### What this task involves
Please copy out the entries until you have copied the line that contains "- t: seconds", beginning with the first line.

### Data to process
BEGIN
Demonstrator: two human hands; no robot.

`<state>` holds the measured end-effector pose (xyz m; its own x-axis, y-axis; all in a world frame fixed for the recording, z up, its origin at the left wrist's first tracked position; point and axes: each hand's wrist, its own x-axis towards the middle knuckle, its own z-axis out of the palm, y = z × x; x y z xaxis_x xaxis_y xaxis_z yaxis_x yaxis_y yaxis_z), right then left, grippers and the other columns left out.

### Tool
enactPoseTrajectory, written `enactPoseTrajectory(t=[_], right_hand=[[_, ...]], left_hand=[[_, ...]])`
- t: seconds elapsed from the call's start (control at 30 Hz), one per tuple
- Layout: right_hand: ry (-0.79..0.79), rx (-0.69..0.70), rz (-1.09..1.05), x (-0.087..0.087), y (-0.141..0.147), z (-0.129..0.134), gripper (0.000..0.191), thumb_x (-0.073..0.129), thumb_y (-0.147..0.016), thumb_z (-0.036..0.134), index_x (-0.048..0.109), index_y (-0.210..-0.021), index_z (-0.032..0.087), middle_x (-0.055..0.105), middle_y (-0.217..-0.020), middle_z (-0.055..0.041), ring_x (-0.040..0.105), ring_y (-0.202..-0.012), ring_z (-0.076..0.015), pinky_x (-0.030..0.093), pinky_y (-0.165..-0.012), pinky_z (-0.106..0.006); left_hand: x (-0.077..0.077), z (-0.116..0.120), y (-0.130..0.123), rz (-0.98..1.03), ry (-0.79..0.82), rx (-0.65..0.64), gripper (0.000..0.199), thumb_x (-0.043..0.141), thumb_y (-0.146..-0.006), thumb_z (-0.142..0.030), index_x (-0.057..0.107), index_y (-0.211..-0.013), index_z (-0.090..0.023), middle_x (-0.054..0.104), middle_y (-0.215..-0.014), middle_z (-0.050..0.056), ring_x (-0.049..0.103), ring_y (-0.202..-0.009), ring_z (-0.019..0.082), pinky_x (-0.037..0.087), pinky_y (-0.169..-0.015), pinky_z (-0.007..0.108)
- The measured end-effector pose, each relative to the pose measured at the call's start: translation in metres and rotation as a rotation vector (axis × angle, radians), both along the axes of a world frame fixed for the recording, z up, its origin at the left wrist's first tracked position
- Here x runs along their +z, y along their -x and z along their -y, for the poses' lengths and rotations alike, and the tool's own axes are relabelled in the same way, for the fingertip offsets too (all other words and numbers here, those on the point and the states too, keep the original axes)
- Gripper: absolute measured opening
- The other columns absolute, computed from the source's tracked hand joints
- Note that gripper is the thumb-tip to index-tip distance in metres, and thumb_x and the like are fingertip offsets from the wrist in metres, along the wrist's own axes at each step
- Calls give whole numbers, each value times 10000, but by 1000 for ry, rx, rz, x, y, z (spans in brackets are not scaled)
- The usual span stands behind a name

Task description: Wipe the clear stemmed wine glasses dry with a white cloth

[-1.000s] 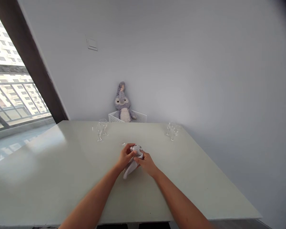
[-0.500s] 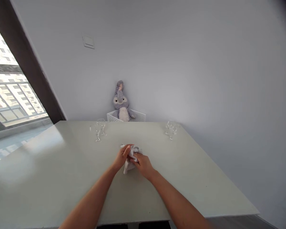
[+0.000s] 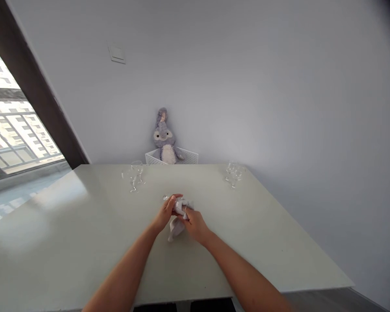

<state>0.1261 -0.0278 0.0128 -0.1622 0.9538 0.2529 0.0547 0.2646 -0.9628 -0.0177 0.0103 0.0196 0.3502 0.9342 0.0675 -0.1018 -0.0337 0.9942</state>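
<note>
In the middle of the table, my left hand [image 3: 165, 214] is wrapped round a clear stemmed glass [image 3: 165, 197], which lies tilted on its side. The glass's foot pokes out past the fingers on the left, and its bowl opens toward the right. My right hand [image 3: 197, 224] is closed on a whitish cloth [image 3: 176, 228], with the fingers at the mouth of the bowl. Part of the cloth is bunched at the glass, and a loose end hangs below between both hands. The right fingertips are partly hidden by cloth and glass.
Clear stemmed glasses [image 3: 133, 180] stand on the table's far left, with more glasses [image 3: 233, 177] at the far right. Behind the pale table [image 3: 247, 251], a grey plush toy [image 3: 167, 147] sits in a white perforated basket [image 3: 190, 157] against the wall.
Both hands stay nearly in place. The cloth has shifted at the glass's mouth, and its loose end hangs slightly lower. The camera view has tilted a little.
</note>
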Motion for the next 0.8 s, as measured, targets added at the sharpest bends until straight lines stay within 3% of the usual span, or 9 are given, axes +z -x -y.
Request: enactPoseTrajectory(t=[0.1,0.2,0.27,0.33,0.4,0.47,0.6,0.7,0.8], right_hand=[[228,48,-349,0,-5,-9,301,598,-699,346,597,-951,181,620,-753,-15,528,-608,-129,421,-564,-250],[375,171,-654,1,-10,-14,319,599,-706,371,584,-951,167,623,-784,-40,537,-585,-124,435,-542,-255],[347,183,-641,2,-10,-12,314,595,-714,372,584,-959,175,623,-799,-38,536,-599,-124,437,-552,-254],[228,134,-467,1,-6,-7,309,614,-700,352,593,-964,193,622,-818,-22,537,-657,-131,438,-601,-254],[86,63,-241,-1,-2,-3,263,654,-659,317,623,-893,201,620,-783,0,529,-708,-138,429,-669,-255],[41,11,-129,-3,1,-2,219,671,-635,301,636,-826,198,613,-727,9,522,-707,-139,425,-690,-254],[318,4,-475,-6,-3,-12,282,621,-686,365,601,-883,165,603,-703,-13,527,-585,-125,445,-557,-252],[435,42,-729,-7,-6,-17,297,614,-694,377,584,-875,145,601,-699,-27,523,-546,-110,445,-525,-238],[307,31,-532,-6,-3,-11,335,606,-696,372,576,-959,166,613,-753,-28,530,-581,-123,441,-524,-247]], left_hand=[[5,6,-2,81,-23,-142,535,512,-768,-430,395,-1251,-231,572,-965,55,547,-826,155,448,-719,278],[6,8,-4,113,-67,-144,615,617,-707,-336,373,-1262,-234,573,-966,57,543,-841,160,443,-725,270],[3,5,-5,86,-84,-57,592,641,-679,-338,426,-1216,-214,585,-923,50,547,-810,157,450,-710,267],[-2,1,-6,15,-73,50,523,609,-688,-404,491,-1147,-183,594,-831,36,550,-732,148,464,-662,267],[-5,-2,-5,-54,-6,135,485,496,-734,-504,555,-1054,-145,589,-747,30,544,-663,143,472,-600,269],[-6,-3,-5,-53,73,132,520,385,-771,-550,571,-1020,-133,598,-770,43,553,-678,151,475,-585,272],[0,3,-5,64,44,-108,543,537,-741,-429,421,-1229,-222,595,-987,61,563,-841,171,464,-699,277],[4,5,-6,95,-15,-157,606,626,-690,-348,407,-1242,-225,588,-1033,81,556,-888,186,449,-735,279],[2,3,-7,59,-27,-75,576,614,-689,-390,447,-1203,-191,613,-932,70,574,-792,169,460,-683,280]])
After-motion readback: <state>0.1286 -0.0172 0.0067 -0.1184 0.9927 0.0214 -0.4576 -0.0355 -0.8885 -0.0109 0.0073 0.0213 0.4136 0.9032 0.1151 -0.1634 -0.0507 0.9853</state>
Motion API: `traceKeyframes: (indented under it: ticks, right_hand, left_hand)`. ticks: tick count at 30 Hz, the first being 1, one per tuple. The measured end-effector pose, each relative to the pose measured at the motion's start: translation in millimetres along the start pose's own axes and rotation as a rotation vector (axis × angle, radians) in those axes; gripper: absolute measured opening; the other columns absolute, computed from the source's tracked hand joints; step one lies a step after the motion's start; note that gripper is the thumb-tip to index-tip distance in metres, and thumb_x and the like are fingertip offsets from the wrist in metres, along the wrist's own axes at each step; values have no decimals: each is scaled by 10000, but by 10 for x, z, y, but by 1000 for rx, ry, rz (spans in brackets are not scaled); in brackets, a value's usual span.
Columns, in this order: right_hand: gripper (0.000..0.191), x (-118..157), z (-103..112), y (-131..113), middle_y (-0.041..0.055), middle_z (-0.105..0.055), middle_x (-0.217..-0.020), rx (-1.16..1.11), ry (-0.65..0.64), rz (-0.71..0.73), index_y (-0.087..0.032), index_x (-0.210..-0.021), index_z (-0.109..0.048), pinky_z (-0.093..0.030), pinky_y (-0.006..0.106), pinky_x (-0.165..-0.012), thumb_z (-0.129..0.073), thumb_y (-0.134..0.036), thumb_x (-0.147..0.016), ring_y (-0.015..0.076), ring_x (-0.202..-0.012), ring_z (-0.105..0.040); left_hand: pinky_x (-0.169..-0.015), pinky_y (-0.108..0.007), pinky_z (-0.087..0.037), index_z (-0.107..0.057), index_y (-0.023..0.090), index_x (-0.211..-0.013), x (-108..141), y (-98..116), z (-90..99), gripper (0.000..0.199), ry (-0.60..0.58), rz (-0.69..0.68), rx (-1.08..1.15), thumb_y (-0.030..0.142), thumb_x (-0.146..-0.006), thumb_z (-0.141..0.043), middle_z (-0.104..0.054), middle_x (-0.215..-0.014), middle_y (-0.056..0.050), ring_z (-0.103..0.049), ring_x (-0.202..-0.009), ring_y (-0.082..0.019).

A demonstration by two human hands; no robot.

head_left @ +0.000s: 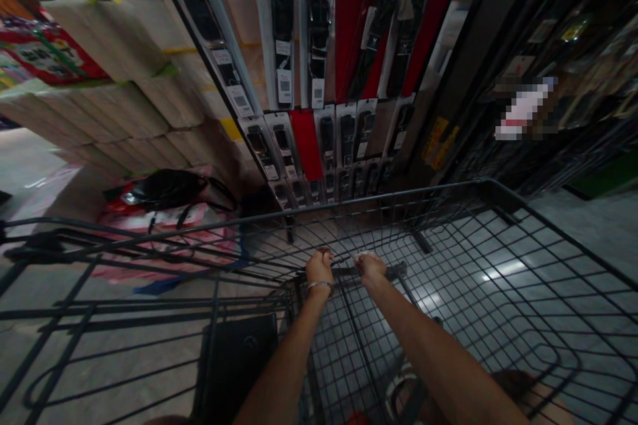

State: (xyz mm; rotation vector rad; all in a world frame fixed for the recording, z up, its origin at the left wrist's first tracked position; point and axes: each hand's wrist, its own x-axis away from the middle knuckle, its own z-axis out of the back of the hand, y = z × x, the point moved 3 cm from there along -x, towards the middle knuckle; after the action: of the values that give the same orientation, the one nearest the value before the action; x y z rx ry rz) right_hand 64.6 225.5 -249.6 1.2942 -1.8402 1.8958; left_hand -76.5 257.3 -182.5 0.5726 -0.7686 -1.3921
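Both my arms reach forward over a dark wire shopping cart (498,319). My left hand (319,267), with a bracelet (320,287) at the wrist, has its fingers curled closed. Close to its right, my right hand (373,267) is also closed, with a small whitish bit (357,256) at its fingertips. A thin dark line runs between the two hands, too blurred to name. Just below, a dark bar (343,272) shows behind the hands; whether either hand touches it I cannot tell. What the fingers hold is too small to make out.
Beyond the cart stands a rack of packaged belts (319,33) with red panels. Stacked wrapped packs (114,106) fill the left, and a black bag (169,189) lies on pink packages (209,216). Dark hanging goods (573,99) line the right side above shiny floor (588,226).
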Motion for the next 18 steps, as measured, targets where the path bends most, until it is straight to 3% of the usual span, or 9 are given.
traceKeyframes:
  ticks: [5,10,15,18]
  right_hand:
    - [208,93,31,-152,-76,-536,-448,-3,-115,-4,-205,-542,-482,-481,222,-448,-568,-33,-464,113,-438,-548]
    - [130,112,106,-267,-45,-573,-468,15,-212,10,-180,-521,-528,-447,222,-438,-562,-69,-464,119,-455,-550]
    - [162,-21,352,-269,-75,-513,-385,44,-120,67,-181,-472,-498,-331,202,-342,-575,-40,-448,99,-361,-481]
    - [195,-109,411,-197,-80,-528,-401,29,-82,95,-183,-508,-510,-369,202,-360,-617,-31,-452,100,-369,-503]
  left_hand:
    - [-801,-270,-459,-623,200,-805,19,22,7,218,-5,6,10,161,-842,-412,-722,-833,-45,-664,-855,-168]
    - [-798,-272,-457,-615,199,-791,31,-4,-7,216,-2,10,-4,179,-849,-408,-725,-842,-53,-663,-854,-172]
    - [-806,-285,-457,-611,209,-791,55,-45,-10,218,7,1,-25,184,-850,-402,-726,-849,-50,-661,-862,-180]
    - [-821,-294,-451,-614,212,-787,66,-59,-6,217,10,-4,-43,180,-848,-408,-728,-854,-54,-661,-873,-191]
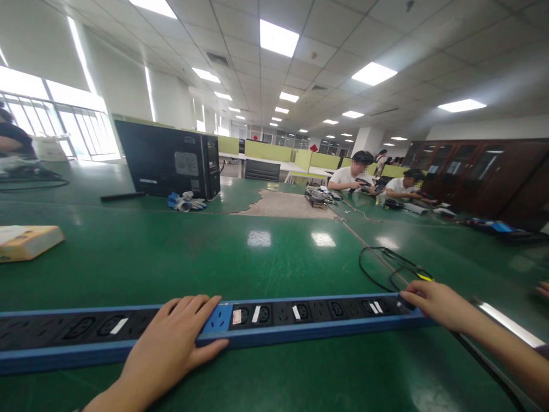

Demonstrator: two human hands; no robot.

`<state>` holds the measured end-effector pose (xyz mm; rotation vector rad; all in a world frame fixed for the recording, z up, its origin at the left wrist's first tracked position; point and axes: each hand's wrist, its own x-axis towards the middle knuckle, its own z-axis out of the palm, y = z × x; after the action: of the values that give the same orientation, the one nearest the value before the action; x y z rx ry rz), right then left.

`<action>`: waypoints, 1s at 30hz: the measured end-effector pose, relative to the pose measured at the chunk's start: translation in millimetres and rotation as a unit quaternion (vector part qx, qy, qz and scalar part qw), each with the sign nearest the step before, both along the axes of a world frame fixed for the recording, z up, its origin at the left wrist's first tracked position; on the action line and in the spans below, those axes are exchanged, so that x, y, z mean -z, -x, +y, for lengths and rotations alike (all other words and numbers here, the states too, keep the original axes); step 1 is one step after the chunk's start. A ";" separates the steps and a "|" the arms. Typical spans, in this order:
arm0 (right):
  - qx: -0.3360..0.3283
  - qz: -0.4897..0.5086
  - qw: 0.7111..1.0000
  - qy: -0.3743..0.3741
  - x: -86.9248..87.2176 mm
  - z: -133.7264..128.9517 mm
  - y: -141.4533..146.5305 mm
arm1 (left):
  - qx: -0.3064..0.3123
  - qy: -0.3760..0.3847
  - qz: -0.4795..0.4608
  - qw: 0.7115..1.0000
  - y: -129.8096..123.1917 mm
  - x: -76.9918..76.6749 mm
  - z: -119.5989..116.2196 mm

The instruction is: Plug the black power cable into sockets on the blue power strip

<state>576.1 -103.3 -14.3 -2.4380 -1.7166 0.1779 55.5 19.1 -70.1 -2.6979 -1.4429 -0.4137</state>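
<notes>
A long power strip (278,335) with a blue casing and a row of black sockets lies across the green table in front of me. My left hand (178,335) grips it near the middle, fingers over the top and thumb along the near side, beside a blue socket section. At the strip's right end, the fingers of my right hand (429,303) are closed around a small black piece that looks like a plug (404,303), mostly hidden by them. Several sockets carry white stickers. Behind my right hand lies a looped black cable (381,269) with a yellow tag.
A black computer case (171,160) stands at the back left, with blue-and-white gloves (186,201) before it. A tissue pack (30,243) lies at left. Two people (354,174) work with parts across the table (278,252). Another person (15,137) is at far left.
</notes>
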 end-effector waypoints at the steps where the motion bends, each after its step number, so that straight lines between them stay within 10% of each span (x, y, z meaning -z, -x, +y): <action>1: 0.001 0.005 1.000 0.007 2.7 -0.9 -1.6 | 0.000 -0.001 0.001 1.000 0.0 -0.3 -0.4; 30: -0.008 -0.009 0.999 0.037 12.8 8.2 -12.5 | -0.007 -0.004 -0.014 1.000 0.6 0.2 -1.9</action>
<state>588.6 -95.1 -27.1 -2.4848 -1.7682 0.2272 54.9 17.2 -70.4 -2.6847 -1.4621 -0.4562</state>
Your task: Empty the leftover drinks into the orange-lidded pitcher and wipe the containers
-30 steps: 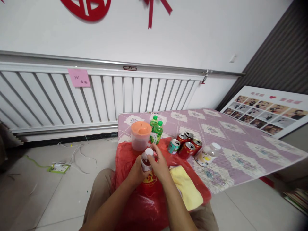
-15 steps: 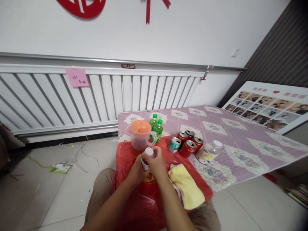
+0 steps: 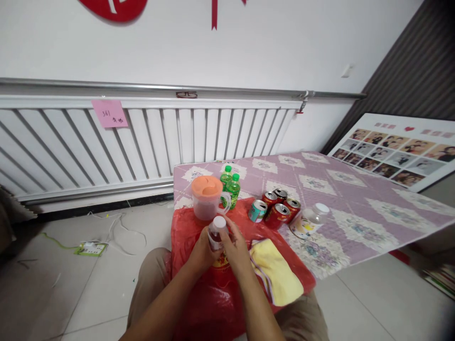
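Note:
A small clear bottle [image 3: 215,238] with a white cap [image 3: 219,222] stands upright between my hands, over the red plastic sheet [image 3: 227,310]. My left hand [image 3: 203,251] is wrapped round its body from the left. From the right, my right hand [image 3: 236,244] holds the bottle too, the thumb lying against it just below the cap. Part of the bottle is hidden by my fingers. Just beyond the hands is a clear pitcher [image 3: 205,208] with an orange lid. A folded yellow cloth [image 3: 279,274] lies to the right of my right forearm.
Two green bottles [image 3: 232,192] stand behind the pitcher. Several red cans [image 3: 277,216] and a teal can [image 3: 258,211] are grouped at the right, beside a clear jar [image 3: 309,221] with a white lid. A patterned purple cloth [image 3: 334,203] covers the table. Behind is a white radiator [image 3: 199,132].
My right hand's fingers have moved from the white cap down onto the side of the bottle. My left hand stays round the bottle. The view has shifted slightly.

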Demonstrator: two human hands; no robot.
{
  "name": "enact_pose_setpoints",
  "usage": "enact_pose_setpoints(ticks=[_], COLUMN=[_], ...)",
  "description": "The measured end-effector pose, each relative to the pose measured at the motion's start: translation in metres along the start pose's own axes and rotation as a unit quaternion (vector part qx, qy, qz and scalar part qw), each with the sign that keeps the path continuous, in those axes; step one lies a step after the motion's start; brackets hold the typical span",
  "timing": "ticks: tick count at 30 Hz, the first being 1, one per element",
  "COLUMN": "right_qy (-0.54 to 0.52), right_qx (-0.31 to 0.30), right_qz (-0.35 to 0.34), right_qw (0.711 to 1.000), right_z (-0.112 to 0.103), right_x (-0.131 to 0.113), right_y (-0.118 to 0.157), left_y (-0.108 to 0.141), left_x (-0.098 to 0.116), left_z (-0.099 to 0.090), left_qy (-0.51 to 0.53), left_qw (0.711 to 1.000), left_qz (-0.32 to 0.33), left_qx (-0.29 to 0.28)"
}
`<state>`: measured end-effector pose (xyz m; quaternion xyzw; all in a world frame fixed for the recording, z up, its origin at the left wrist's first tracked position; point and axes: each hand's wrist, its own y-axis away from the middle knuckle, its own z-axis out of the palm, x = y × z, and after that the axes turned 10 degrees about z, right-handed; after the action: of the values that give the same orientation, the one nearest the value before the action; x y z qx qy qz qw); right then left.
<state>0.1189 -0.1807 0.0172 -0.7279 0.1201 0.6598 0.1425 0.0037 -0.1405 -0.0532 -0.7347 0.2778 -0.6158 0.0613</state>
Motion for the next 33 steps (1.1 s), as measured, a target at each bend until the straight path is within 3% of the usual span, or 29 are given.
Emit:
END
### Answer below
Demonstrator: two human hands; no robot.

`<state>` holds the measured end-effector pose (xyz m; its own x-axis, y-axis; all in a world frame fixed for the recording, z up, its origin at the left wrist's first tracked position; point and axes: each hand's wrist, its own x-axis towards the middle knuckle, its own z-axis out of the palm, y = z × x; x y z xaxis_x xaxis_y xaxis_z yaxis_x yaxis_y yaxis_z), right then left, grippers and the other columns left out.

### Tool
enactPoseTrajectory, written `enactPoseTrajectory(t=[_], right_hand=[[_, ...]], left_hand=[[_, ...]])`
- t: seconds elapsed from the call's start (control at 30 Hz), one per tuple

The response to this exercise is now finished.